Nitekim, Kurtuluş Savaşı’nın
bitiminde anlaşma yapmak üzere Lozan’da Barış masasına oturulduğunda, yalnızca
yeni devreye ait üç dört senelik meseleler sözkonusu edilmiyor, yüzyılların
hesapları gündeme getiriliyordu. Bu durum, M. Kemal’in ne kadar derin
düşündüğünü, ne kadar ileri görüşlü olduğunu ve yeni bir devlet kurma arzusu
taşıdığını ortaya koyuyordu.

Nihayet uzun görüşmeler
neticesinde 24 Temmuz 1923 günü imzalanan ve kapitülasyonların ebediyyen
kaldırılmasını kabul eden Lozan Anlaşması ile aynı zamanda 29 Ekim 1923
tarihinde ilan edilecek olan Türkiye Cumhuriyeti’nin temelleri atılmış
oluyordu.

Mustafa Kemal bir
konuşmasında şunları söylüyordu: “Türkiye Cumhuriyeti Devleti Türk vatanında
asırlardan beri ferdi ve hususi teşebbüslerle yapılmamış olan şeyleri bir an
evvel yapmak istedi ve görüldüğü gibi kısa zamanda yapmağa muvaffak oldu. Bizim
takıp ettiğimiz yol, görüldüğü gibi liberalizmden başka bir sistemdir.”

1936’ya kadar bu konudaki
gelişmeleri şu şekilde özetlemek mümkündür:

ATATÜRK, 1923‘den
başlayarak; alınan ekonomik tedbirlerle, uygulanan ekonomik politika ve
projelerle ve yapılan planlar ve yatırımların sonuçları ile çok yakından
ilgilenmiştir.

Birinci (1933-1937) Beş
Yıllık Sanayi Planı’nın 100 oranında gerçekleşmesini sağlamıştır.

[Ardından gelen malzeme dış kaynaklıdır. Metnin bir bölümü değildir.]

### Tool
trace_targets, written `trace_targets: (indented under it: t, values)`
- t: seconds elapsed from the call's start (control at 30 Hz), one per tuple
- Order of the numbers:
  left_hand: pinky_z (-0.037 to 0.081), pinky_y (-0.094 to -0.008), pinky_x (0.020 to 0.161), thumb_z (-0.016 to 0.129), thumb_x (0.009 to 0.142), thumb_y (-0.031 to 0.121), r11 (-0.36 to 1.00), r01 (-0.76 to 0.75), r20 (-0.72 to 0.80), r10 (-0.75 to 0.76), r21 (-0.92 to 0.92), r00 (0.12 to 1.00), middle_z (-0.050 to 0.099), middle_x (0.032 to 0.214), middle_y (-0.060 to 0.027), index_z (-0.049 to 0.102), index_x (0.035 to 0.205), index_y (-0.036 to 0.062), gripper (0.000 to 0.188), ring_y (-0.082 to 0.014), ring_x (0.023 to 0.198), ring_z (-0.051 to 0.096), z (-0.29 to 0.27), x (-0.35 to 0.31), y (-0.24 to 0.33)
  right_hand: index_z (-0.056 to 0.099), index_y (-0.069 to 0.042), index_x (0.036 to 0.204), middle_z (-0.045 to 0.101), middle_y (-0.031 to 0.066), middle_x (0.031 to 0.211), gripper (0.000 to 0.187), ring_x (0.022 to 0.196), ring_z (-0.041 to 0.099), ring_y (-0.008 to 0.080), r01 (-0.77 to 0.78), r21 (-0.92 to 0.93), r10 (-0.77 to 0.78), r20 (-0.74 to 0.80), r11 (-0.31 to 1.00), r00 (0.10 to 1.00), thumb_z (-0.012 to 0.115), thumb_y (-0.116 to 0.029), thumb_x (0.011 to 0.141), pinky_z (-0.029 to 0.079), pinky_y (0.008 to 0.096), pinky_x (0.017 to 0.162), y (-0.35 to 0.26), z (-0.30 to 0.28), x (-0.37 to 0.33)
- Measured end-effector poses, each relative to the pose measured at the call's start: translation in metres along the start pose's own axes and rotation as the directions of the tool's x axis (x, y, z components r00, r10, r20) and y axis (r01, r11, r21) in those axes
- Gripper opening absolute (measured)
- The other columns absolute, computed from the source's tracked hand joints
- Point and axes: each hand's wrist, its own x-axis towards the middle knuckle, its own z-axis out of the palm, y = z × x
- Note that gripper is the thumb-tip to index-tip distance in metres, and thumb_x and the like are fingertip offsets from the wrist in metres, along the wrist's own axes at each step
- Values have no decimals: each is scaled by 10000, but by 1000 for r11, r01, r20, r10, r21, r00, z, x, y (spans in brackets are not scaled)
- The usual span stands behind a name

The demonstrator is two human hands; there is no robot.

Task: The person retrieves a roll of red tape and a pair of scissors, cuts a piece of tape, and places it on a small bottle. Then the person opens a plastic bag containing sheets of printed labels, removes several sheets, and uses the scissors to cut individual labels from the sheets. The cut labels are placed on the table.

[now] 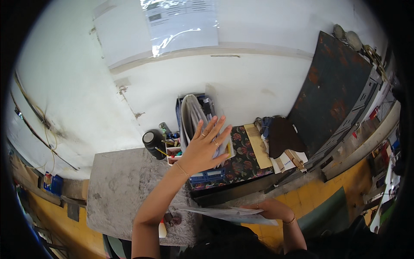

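My left hand (pixel 202 151) is stretched out with its fingers spread and nothing in it. Behind it a blue plastic crate (pixel 207 176) holds several grey folders (pixel 189 114) standing upright. Whether the fingers touch the folders I cannot tell. At the lower right, my right hand (pixel 274 210) grips the edge of some thin, pale sheets (pixel 237 214), perhaps in a clear sleeve, held nearly flat near my body. Left of the crate are a dark flask (pixel 153 142) and a small pinkish-white holder (pixel 172 154) with pens.
A grey fuzzy cloth covers the table (pixel 116 185) on the left. Right of the crate, a floral cloth (pixel 241 159) bears a tan folder (pixel 257 144) and a dark brown cloth piece (pixel 284 138). A tall dark cabinet (pixel 332 82) stands at the right. Papers hang on the white wall.
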Motion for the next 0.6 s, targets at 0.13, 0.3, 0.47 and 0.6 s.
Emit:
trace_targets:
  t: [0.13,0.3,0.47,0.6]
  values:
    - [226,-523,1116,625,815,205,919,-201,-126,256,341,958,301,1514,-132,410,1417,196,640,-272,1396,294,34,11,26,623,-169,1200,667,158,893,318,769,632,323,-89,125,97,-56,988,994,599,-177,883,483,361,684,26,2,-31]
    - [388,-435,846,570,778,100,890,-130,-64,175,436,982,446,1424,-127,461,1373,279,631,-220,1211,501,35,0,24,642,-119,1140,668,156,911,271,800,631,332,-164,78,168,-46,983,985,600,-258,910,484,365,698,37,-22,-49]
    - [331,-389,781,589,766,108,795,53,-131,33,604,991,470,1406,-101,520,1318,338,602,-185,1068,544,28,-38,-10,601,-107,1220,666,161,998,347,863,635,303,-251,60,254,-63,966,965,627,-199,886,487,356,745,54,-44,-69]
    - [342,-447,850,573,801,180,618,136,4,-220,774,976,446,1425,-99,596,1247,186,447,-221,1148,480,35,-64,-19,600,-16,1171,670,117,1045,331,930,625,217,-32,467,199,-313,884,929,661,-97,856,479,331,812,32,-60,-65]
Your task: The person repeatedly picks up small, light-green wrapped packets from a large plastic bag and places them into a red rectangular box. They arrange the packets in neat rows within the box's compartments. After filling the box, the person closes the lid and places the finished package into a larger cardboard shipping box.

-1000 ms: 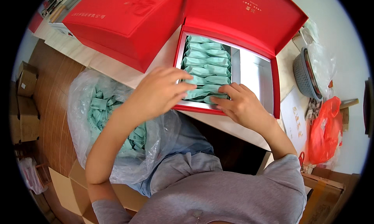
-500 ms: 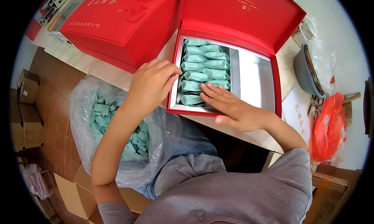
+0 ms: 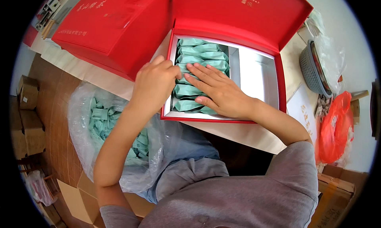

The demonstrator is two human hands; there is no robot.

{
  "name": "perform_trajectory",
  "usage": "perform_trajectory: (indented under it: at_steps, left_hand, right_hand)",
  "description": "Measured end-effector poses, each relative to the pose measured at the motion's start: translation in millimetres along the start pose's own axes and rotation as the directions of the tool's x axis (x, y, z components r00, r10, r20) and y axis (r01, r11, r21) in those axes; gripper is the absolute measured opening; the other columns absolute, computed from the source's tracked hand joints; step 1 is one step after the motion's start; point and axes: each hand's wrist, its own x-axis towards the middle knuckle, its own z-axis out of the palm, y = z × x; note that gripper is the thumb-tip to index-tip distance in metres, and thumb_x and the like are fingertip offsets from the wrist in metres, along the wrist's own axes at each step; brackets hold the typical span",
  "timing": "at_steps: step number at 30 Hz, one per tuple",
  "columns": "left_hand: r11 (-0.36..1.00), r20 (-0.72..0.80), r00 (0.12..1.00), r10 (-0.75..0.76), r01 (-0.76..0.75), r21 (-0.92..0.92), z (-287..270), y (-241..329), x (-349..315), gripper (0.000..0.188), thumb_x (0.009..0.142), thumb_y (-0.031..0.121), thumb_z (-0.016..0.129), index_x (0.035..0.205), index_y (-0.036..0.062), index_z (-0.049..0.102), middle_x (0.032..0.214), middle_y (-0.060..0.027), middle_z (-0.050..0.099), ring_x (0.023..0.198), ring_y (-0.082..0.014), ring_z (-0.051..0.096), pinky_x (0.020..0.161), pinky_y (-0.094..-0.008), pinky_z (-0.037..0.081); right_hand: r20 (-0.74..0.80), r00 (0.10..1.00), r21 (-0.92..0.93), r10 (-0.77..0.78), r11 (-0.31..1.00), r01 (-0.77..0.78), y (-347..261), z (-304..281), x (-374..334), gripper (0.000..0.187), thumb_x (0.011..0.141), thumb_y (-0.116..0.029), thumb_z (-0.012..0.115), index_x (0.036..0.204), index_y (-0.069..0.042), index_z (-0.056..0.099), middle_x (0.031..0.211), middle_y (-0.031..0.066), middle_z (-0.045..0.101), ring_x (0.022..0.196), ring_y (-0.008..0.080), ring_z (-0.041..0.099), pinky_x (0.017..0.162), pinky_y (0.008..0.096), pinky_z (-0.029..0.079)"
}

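An open red gift box (image 3: pixel 282 89) with a silver inner tray lies on the table, its lid tipped back. Several pale green foil packets (image 3: pixel 202 55) stand in a row in the left compartment; the right compartment (image 3: pixel 258 75) shows bare white and silver. My right hand (image 3: pixel 218 89) rests flat across the middle packets, palm down, fingers stretched and slightly apart. At the box's left rim, my left hand (image 3: pixel 155 79) is closed with curled fingers against the packets' left ends. Its fingertips are partly hidden, and I cannot make out what they grip.
A closed red box (image 3: pixel 107 29) stands left of the open one. Beside my lap, a clear plastic bag (image 3: pixel 81 121) holds many loose green packets (image 3: pixel 101 119). To the right are a grey basket (image 3: pixel 311 71), a red plastic bag (image 3: pixel 335 128) and a white printed sheet (image 3: pixel 299 109).
My right hand has slid up and left over the packets, from the nearest ones to the middle. My left hand stays by the left rim. The open box sits slightly farther left in view.
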Motion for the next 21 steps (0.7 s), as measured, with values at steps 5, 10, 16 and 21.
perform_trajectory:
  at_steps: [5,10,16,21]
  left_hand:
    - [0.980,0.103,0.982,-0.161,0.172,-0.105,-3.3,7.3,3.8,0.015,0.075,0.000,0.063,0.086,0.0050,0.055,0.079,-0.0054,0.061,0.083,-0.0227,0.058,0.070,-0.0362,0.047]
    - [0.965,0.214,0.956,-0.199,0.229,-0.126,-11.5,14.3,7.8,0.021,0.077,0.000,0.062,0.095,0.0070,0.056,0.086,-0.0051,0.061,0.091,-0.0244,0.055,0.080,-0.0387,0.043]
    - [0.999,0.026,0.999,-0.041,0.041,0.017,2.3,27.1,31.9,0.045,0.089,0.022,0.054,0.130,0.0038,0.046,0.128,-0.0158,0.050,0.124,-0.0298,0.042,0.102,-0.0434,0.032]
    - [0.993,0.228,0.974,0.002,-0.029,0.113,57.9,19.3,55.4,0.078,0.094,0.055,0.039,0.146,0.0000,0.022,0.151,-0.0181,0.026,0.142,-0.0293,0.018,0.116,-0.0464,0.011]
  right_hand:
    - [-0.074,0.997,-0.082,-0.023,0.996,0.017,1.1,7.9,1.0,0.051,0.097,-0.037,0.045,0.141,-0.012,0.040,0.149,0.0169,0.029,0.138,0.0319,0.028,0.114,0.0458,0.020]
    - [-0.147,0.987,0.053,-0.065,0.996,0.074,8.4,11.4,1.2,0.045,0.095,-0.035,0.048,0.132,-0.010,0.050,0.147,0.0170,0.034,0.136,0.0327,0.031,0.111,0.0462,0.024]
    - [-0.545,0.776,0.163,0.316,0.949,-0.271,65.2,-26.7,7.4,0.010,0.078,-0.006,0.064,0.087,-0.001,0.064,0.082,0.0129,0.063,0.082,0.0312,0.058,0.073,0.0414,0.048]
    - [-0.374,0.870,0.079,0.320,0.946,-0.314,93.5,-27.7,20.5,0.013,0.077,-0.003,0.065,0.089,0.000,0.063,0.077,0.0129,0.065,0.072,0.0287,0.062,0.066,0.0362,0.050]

Beşer Yıllık Sanayi Devlet
Planlarını Cumhuriyet döneminin en büyük başarılarından biri olarak sayabiliriz.
Bu planın amacı milleti ekonomik bakımdan refaha kavuşturmak için devlet elinin
uzatılmasıdır.

“Ferdin faaliyetlerini esas
tutmakla beraber; mümkün olduğu kadar az zaman içinde milleti refaha, memleketi
mamurluğa eriştirmek için, milletin genel ve yüksek menfaatlerinin gerektirdiği
işlerle özellikle ekonomik alanda devleti fiilen alakadar kılmak
prensibimizdir.”

İktisat Bakanı Celal BAYAR’a
ATATÜRK tarafından verilen bir notta şu hususlar yer almaktadır:

“Türkiye’nin tatbik ettiği
devletçilik sistemi, 19’ncu asırdan beri sosyalizm nazariyatçılarının ileri
sürdükleri fikirlerden alınarak tercüme edilmiş bir sistem değildir.

Bu; Türkiye’nin
ihtiyaçlarından doğmuş, Türkiye ye has bir sistemdir. devletçiliğin bizce
manası şudur: fertlerin hususi faaliyetlerini esas tutmak; fakat büyük bir
milletin ve geniş bir memleketin bütün ihtiyaçlarını ve birçok şeylerin
yapılmadığını göz önünde tutarak memleket iktisadiyatını devletin eline
almasıdır.”

Bu ilke DEVLETÇİLİK İLKESİ
adı ile 5 Şubat 1937 tarihinde 3115 sayılı kanunla anayasaya girmiştir.

ATATÜRK’ün devletin
ekonomiye müdahalesi ile birlikte, kişisel hürriyetlerin korunmasına büyük önem
verdiği görülmektedir.

“Kaç milyonerimiz var? Hiç.
Binaenaleyh biraz parası olanlara düşman olacak değiliz. Bilakis memleketimizde
birçok milyonerlerin, hatta milyarderlerin yetişmesine çalışacağız.”

“Tüccarlarımızın yüzleri
güleceği günler uzak değildir.” Sözleri bu gerçeğin ifadesidir.

 Cumhuriyetin İlk
Yılları:

Şimdi; Cumhuriyetimizin
kurulduğu yıllardaki durumumuza dönelim. Görünen manzara aynen şöyleydi:

* Savaştan çıkan Türk
Milleti çok yorgun ve yoksuldu.

* Vatanın her köşesi,
harpten yeterince nasibini almış, yanmış – yıkılmış ve tam anlamıyla bir harabe
haline sokulmuştu.

* Sanayi diye bir şey yoktu.

* Kalifiye işçi ve ustaların
sayısı ise, birkaç yüz kişiyi geçmiyordu.

* Şekerden kumaşa kadar,
günlük ihtiyaçlarımızın hemen tümü dışarıdan satın alınıyordu.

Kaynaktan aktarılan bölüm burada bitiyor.